▶ _About this task_
The answer should be a faithful retyping of the records that follow, pictures excluded.

▶ _Input material_
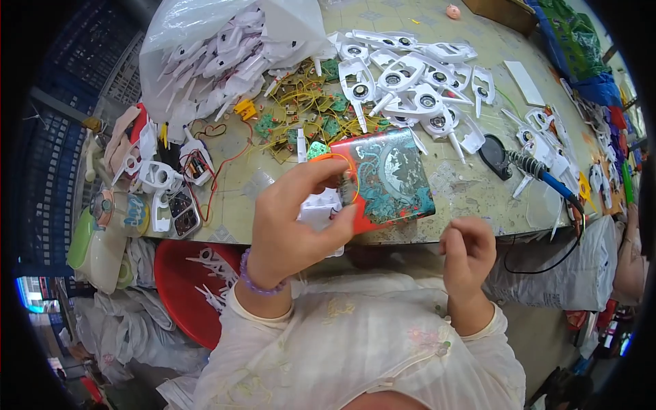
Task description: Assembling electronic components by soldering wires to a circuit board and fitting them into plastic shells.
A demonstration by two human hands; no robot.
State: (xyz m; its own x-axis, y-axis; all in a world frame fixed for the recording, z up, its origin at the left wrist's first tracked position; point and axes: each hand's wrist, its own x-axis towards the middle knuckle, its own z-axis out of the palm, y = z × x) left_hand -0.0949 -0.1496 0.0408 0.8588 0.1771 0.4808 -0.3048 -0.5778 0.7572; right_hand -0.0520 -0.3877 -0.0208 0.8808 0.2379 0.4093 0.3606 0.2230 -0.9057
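Note:
My left hand (290,215), with a purple bead bracelet at the wrist, is closed in a pinch around a small dark part (348,186) trailing a looped orange wire (354,171). Under it lie a white plastic housing (318,210) and a small green circuit board (318,150). Right beside the fingertips is a flat red box (365,223) with a teal patterned, worn top. My right hand (470,254) hovers at the table's front edge, its fingers curled together; whether they hold anything small is hidden.
Circuit boards with yellow wires (294,106) are heaped behind the box, beside white plastic housings (417,78). A clear bag (160,48) of housings stands back left. Right of the box are a blue-handled soldering iron (553,181) and a black round piece (493,156). A red basin (174,287) sits below left.

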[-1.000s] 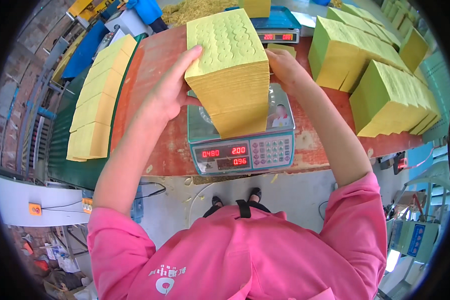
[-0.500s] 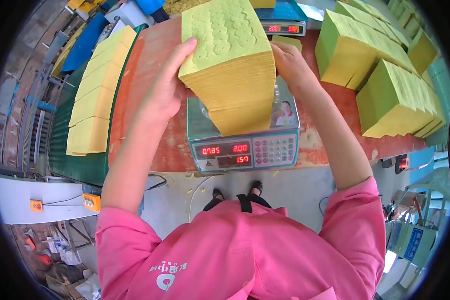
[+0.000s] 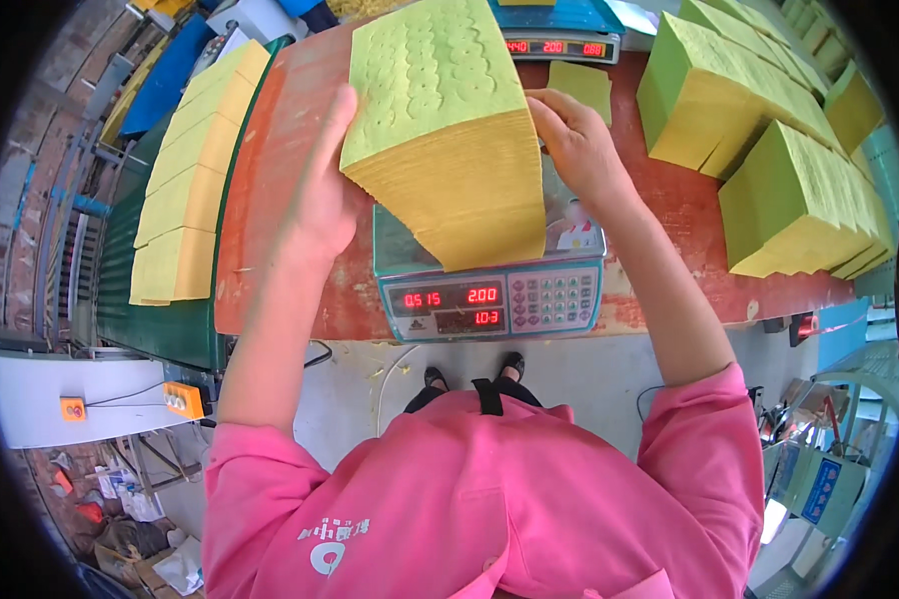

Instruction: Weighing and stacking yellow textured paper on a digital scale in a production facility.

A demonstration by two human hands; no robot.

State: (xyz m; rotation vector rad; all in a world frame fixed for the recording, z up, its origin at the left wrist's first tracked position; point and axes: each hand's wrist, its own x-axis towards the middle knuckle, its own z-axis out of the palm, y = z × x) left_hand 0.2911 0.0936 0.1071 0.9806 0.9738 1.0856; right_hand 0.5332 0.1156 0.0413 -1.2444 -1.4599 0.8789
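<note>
A tall stack of yellow paper sheets [image 3: 459,180], its top embossed with rows of curved marks, leans on a digital scale [image 3: 559,297] with a lit red display. My left hand [image 3: 325,195] supports the left side, its thumb upright beside the edge and its other fingers mostly hidden. At the upper right edge, my right hand [image 3: 574,135] grips the stack with bent fingers; the fingertips are partly hidden behind it. The sheets fan out unevenly, narrowing toward the bottom, and cover much of the weighing plate.
More yellow paper stacks [image 3: 739,100] stand on the red table [image 3: 290,190] at right. A row of stacks [image 3: 185,185] lies along a green surface at left. Behind my right hand are a loose yellow piece [image 3: 581,88] and a second scale [image 3: 559,47].
The stack has shifted slightly left. My left thumb has moved off its top face to the side edge. Red digits on the near scale have changed.
</note>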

▶ _Written answer_
Task description: Assembling electronic components by soldering wires to a circuit board and fitting them into plastic shells.
A demonstration by two human hands; no robot.
State: (xyz m; its own x-axis, y-axis; all in a world frame fixed for the recording, z up, its origin at the left wrist's first tracked position; point and axes: each hand's wrist, its own x-axis towards the middle knuckle, its own z-axis out of the palm, y = z × x) left_hand -0.0949 -0.1496 0.0408 0.8588 0.1771 0.4808 -0.3048 -0.5778 0.7572; right_hand -0.0520 -0.3877 -0.0208 0.8808 0.2379 0.4093 0.3606 0.2230 -0.9057
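Note:
My left hand (290,215), with a purple bead bracelet at the wrist, is closed in a pinch around a small dark part (348,186) trailing a looped orange wire (354,171). Under it lie a white plastic housing (318,210) and a small green circuit board (318,150). Right beside the fingertips is a flat red box (365,223) with a teal patterned, worn top. My right hand (470,254) hovers at the table's front edge, its fingers curled together; whether they hold anything small is hidden.
Circuit boards with yellow wires (294,106) are heaped behind the box, beside white plastic housings (417,78). A clear bag (160,48) of housings stands back left. Right of the box are a blue-handled soldering iron (553,181) and a black round piece (493,156). A red basin (174,287) sits below left.
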
[-1.000s] 
[-0.500s] 
[+0.000s] 

Instruction: Weighing and stacking yellow textured paper on a digital scale in a production facility.

A demonstration by two human hands; no robot.

State: (xyz m; rotation vector rad; all in a world frame fixed for the recording, z up, its origin at the left wrist's first tracked position; point and axes: each hand's wrist, its own x-axis towards the middle knuckle, its own z-axis out of the palm, y = z × x) left_hand 0.2911 0.0936 0.1071 0.9806 0.9738 1.0856; right_hand 0.5332 0.1156 0.0413 -1.2444 -1.4599 0.8789
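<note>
A tall stack of yellow paper sheets [image 3: 459,180], its top embossed with rows of curved marks, leans on a digital scale [image 3: 559,297] with a lit red display. My left hand [image 3: 325,195] supports the left side, its thumb upright beside the edge and its other fingers mostly hidden. At the upper right edge, my right hand [image 3: 574,135] grips the stack with bent fingers; the fingertips are partly hidden behind it. The sheets fan out unevenly, narrowing toward the bottom, and cover much of the weighing plate.
More yellow paper stacks [image 3: 739,100] stand on the red table [image 3: 290,190] at right. A row of stacks [image 3: 185,185] lies along a green surface at left. Behind my right hand are a loose yellow piece [image 3: 581,88] and a second scale [image 3: 559,47].
The stack has shifted slightly left. My left thumb has moved off its top face to the side edge. Red digits on the near scale have changed.
</note>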

This finishes the answer.